*** COLLECTED MATERIAL Section Begins ***

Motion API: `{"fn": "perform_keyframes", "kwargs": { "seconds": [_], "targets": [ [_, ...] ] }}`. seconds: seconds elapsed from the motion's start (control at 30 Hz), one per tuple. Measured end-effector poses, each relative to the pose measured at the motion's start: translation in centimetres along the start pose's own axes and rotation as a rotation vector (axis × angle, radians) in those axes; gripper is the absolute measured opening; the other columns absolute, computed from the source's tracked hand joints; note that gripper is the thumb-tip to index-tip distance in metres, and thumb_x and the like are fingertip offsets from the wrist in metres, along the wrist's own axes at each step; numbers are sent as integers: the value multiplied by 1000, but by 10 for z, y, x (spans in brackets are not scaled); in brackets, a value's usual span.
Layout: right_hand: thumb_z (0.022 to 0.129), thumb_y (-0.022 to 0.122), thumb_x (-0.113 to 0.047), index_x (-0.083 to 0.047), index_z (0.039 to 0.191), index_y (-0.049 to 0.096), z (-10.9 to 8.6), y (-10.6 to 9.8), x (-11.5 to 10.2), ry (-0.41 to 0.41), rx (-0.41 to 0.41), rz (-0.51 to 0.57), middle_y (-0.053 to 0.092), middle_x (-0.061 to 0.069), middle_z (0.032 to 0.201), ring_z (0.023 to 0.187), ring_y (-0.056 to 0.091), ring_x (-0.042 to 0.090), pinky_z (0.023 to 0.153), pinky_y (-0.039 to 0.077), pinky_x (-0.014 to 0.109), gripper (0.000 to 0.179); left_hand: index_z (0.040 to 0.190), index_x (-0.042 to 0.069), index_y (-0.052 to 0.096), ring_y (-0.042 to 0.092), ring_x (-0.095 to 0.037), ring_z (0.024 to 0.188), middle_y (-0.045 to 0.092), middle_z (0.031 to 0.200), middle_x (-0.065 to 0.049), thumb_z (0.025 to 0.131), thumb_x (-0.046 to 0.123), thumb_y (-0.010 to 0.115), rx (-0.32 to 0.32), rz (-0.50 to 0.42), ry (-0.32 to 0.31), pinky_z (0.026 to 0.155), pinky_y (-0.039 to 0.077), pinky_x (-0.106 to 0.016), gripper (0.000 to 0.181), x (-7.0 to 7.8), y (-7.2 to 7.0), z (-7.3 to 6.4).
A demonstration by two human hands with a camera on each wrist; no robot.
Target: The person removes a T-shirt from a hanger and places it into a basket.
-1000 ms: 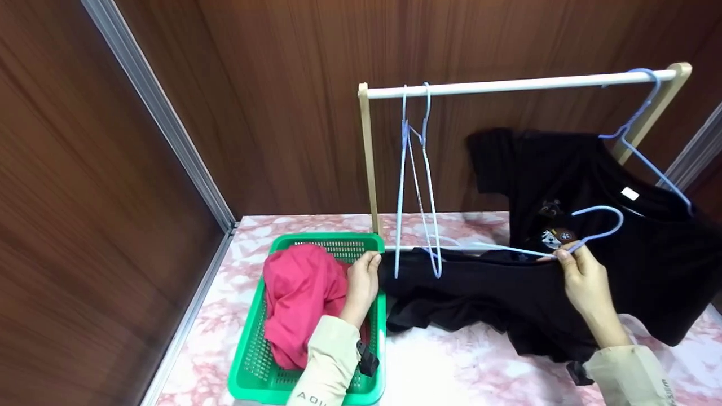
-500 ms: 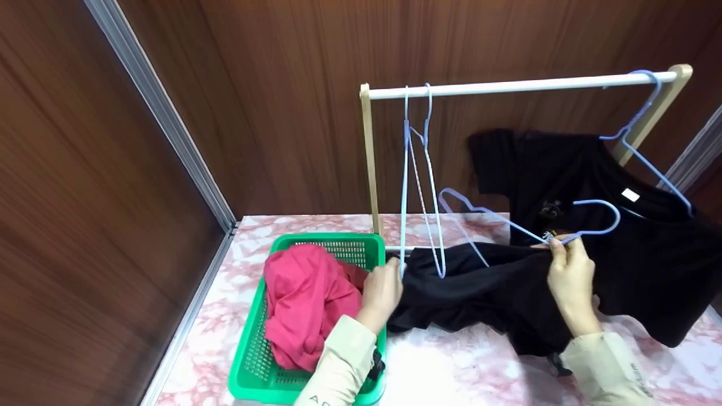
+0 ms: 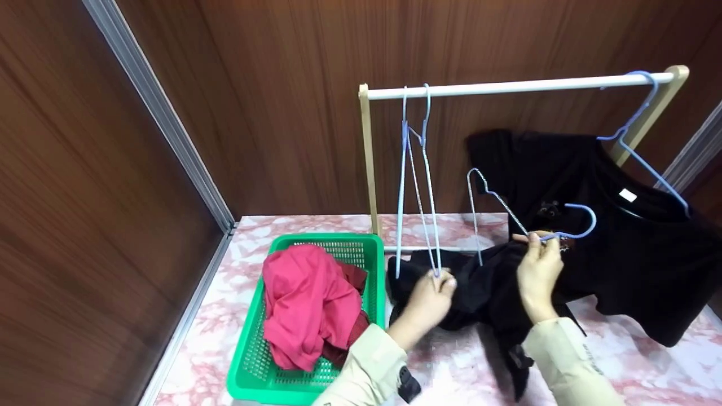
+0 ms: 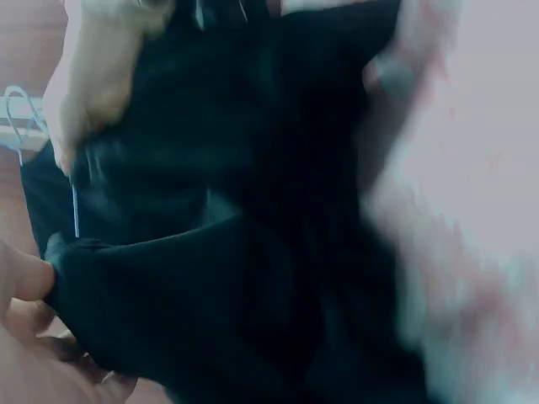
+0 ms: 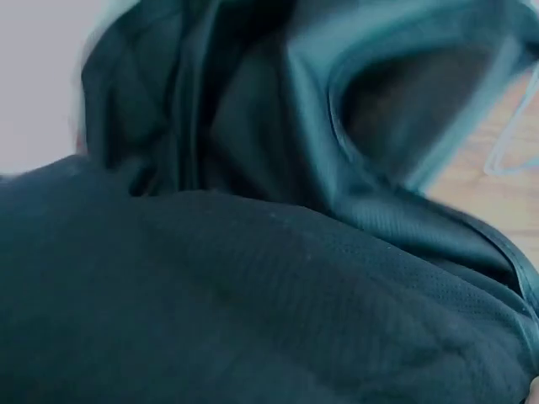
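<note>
My right hand (image 3: 538,273) grips a light-blue wire hanger (image 3: 507,215) just below its hook. The hanger is tilted, one shoulder raised and bare, and its lower part runs into a black shirt (image 3: 462,287). In the head view my left hand (image 3: 426,299) pinches the shirt's edge, close to the bottom of an empty hanger. The left wrist view shows the thumb and fingers (image 4: 29,278) at the cloth's edge. A rounded, hemmed opening of the shirt (image 5: 413,109) gapes in the right wrist view, where dark cloth hides most of my right hand.
A rack with a white rail (image 3: 507,87) carries two bare hangers (image 3: 430,186) at left and a black T-shirt (image 3: 609,242) on a hanger at right. A green basket (image 3: 242,361) with a pink garment (image 3: 307,304) stands left. Brown panels (image 3: 282,113) rise behind.
My left hand has moved right from the basket's edge, bunching the black shirt. My right hand has shifted left with the hanger, whose free shoulder has swung up.
</note>
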State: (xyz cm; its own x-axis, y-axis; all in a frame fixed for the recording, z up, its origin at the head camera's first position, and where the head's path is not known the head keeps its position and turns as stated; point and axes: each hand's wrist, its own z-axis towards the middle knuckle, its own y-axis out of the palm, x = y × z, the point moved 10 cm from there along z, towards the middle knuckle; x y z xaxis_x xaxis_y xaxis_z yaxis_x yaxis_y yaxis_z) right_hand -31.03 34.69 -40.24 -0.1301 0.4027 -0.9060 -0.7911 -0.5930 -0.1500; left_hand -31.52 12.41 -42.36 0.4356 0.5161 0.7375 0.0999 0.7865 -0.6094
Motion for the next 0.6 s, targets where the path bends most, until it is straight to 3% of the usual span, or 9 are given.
{"fn": "perform_keyframes", "kwargs": {
  "seconds": [0.1, 0.13, 0.27, 0.37, 0.5, 0.6],
  "targets": [
    [99, 48, -15, 4, 102, 54, -6, 6, 0, 22, 26, 13, 75, -7, 83, 91, 56, -13, 76, 37, 13, 21, 96, 2, 62, 55, -33, 123, 59, 128, -19, 96, 16, 51, -60, -141, -32, 103, 44, -36, 18, 4, 15, -2],
    [99, 48, -15, 4, 102, 54, -8, 8, 0, 30, 32, 28, 75, -8, 82, 91, 56, -13, 76, 37, 13, 20, 96, 3, 63, 52, -35, 126, 56, 132, -20, 96, 17, 52, -74, -169, -38, 105, 42, -38, 18, 5, 20, -3],
    [100, 46, -16, -1, 100, 53, -16, 17, -2, 64, 22, 121, 68, -28, 73, 85, 55, -17, 75, 37, 12, 17, 92, 5, 66, 39, -42, 135, 43, 143, -24, 93, 19, 57, -108, -224, -25, 109, 36, -48, 17, 7, 36, -6],
    [101, 44, -16, -6, 97, 52, -21, 22, -6, 90, 2, 180, 60, -38, 67, 83, 53, -19, 73, 35, 11, 13, 92, 7, 68, 38, -44, 135, 40, 146, -23, 91, 18, 60, -109, -207, -30, 109, 35, -49, 14, 2, 43, -8],
    [102, 40, -13, -12, 94, 49, -24, 26, -7, 150, -32, 246, 58, -38, 62, 86, 53, -16, 73, 34, 10, 12, 92, 8, 67, 44, -43, 129, 43, 142, -22, 83, 10, 68, -15, -109, -9, 105, 41, -45, 9, -7, 44, -10],
    [102, 38, -11, -13, 93, 47, -26, 28, -5, 208, -46, 321, 61, -32, 59, 93, 54, -10, 78, 34, 9, 13, 105, 8, 60, 47, -44, 124, 43, 137, -25, 72, 3, 75, 119, -49, -48, 102, 44, -45, 37, -20, 39, -12]
  ]
}}
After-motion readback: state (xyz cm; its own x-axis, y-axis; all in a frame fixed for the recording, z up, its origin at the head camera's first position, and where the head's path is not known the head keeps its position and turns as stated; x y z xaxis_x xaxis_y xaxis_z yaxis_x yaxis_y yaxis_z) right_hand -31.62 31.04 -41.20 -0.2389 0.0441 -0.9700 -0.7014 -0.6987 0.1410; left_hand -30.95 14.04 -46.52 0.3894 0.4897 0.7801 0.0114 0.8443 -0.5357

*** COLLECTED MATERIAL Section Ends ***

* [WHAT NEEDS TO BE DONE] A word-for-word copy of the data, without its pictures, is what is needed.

* [RESULT OF THE TASK]
Motion API: `{"fn": "perform_keyframes", "kwargs": { "seconds": [_], "targets": [ [_, ...] ] }}`. seconds: seconds elapsed from the motion's start (control at 30 Hz), one per tuple. Measured end-effector poses, each relative to the pose measured at the motion's start: translation in centimetres along the start pose's own axes and rotation as a rotation vector (axis × angle, radians) in those axes; gripper is the absolute measured opening; the other columns absolute, computed from the source's tracked hand joints; note that gripper is the thumb-tip to index-tip distance in metres, and thumb_x and the like are fingertip offsets from the wrist in metres, along the wrist's own axes at each step; numbers are sent as integers: the value multiplied by 1000, but by 10 for z, y, x (spans in brackets are not scaled); in brackets, a value's usual span.
Layout: right_hand: thumb_z (0.022 to 0.129), thumb_y (-0.022 to 0.122), thumb_x (-0.113 to 0.047), index_x (-0.083 to 0.047), index_z (0.039 to 0.191), index_y (-0.049 to 0.096), z (-10.9 to 8.6), y (-10.6 to 9.8), x (-11.5 to 10.2), ry (-0.41 to 0.41), rx (-0.41 to 0.41), rz (-0.51 to 0.57), middle_y (-0.053 to 0.092), middle_x (-0.061 to 0.069), middle_z (0.032 to 0.201), ring_z (0.023 to 0.187), ring_y (-0.056 to 0.091), ring_x (-0.042 to 0.090), pinky_z (0.023 to 0.153), pinky_y (-0.039 to 0.077), pinky_x (-0.014 to 0.109), gripper (0.000 to 0.179); left_hand: index_z (0.040 to 0.190), index_x (-0.042 to 0.069), index_y (-0.052 to 0.096), ring_y (-0.042 to 0.092), ring_x (-0.095 to 0.037), ring_z (0.024 to 0.188), middle_y (-0.045 to 0.092), middle_z (0.031 to 0.200), middle_x (-0.065 to 0.049), thumb_z (0.025 to 0.131), thumb_x (-0.046 to 0.123), thumb_y (-0.010 to 0.115), rx (-0.32 to 0.32), rz (-0.50 to 0.42), ry (-0.32 to 0.31), pinky_z (0.026 to 0.155), pinky_y (-0.039 to 0.077), pinky_x (-0.106 to 0.016), gripper (0.000 to 0.181), x (-7.0 to 7.8), y (-7.2 to 7.0), z (-7.3 to 6.4).
A demonstration by two human hands with a camera on each wrist; no robot.
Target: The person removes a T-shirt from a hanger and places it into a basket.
-1000 ms: 
-500 ms: 
+0 ms: 
+0 ms: 
+0 ms: 
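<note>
My right hand (image 3: 538,273) grips a light-blue wire hanger (image 3: 507,215) just below its hook. The hanger is tilted, one shoulder raised and bare, and its lower part runs into a black shirt (image 3: 462,287). In the head view my left hand (image 3: 426,299) pinches the shirt's edge, close to the bottom of an empty hanger. The left wrist view shows the thumb and fingers (image 4: 29,278) at the cloth's edge. A rounded, hemmed opening of the shirt (image 5: 413,109) gapes in the right wrist view, where dark cloth hides most of my right hand.
A rack with a white rail (image 3: 507,87) carries two bare hangers (image 3: 430,186) at left and a black T-shirt (image 3: 609,242) on a hanger at right. A green basket (image 3: 242,361) with a pink garment (image 3: 307,304) stands left. Brown panels (image 3: 282,113) rise behind.
My left hand has moved right from the basket's edge, bunching the black shirt. My right hand has shifted left with the hanger, whose free shoulder has swung up.
</note>
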State: (xyz cm; its own x-axis, y-axis; all in a frame fixed for the recording, z up, its origin at the head camera's first position, and where the head's path is not known the head keeps its position and turns as stated; point and axes: each hand's wrist, its own z-axis towards the middle knuckle, its own y-axis out of the palm, x = y × z, the point moved 10 cm from there along z, towards the middle knuckle; x y z xaxis_x xaxis_y xaxis_z yaxis_x yaxis_y yaxis_z) right_hand -31.03 34.69 -40.24 -0.1301 0.4027 -0.9060 -0.7911 -0.5930 -0.1500; left_hand -31.52 12.41 -42.36 0.4356 0.5161 0.7375 0.0999 0.7865 -0.6094
Motion for the next 0.6 s, targets where the path bends most, until it is straight to 3% of the usual span, or 9 are given.
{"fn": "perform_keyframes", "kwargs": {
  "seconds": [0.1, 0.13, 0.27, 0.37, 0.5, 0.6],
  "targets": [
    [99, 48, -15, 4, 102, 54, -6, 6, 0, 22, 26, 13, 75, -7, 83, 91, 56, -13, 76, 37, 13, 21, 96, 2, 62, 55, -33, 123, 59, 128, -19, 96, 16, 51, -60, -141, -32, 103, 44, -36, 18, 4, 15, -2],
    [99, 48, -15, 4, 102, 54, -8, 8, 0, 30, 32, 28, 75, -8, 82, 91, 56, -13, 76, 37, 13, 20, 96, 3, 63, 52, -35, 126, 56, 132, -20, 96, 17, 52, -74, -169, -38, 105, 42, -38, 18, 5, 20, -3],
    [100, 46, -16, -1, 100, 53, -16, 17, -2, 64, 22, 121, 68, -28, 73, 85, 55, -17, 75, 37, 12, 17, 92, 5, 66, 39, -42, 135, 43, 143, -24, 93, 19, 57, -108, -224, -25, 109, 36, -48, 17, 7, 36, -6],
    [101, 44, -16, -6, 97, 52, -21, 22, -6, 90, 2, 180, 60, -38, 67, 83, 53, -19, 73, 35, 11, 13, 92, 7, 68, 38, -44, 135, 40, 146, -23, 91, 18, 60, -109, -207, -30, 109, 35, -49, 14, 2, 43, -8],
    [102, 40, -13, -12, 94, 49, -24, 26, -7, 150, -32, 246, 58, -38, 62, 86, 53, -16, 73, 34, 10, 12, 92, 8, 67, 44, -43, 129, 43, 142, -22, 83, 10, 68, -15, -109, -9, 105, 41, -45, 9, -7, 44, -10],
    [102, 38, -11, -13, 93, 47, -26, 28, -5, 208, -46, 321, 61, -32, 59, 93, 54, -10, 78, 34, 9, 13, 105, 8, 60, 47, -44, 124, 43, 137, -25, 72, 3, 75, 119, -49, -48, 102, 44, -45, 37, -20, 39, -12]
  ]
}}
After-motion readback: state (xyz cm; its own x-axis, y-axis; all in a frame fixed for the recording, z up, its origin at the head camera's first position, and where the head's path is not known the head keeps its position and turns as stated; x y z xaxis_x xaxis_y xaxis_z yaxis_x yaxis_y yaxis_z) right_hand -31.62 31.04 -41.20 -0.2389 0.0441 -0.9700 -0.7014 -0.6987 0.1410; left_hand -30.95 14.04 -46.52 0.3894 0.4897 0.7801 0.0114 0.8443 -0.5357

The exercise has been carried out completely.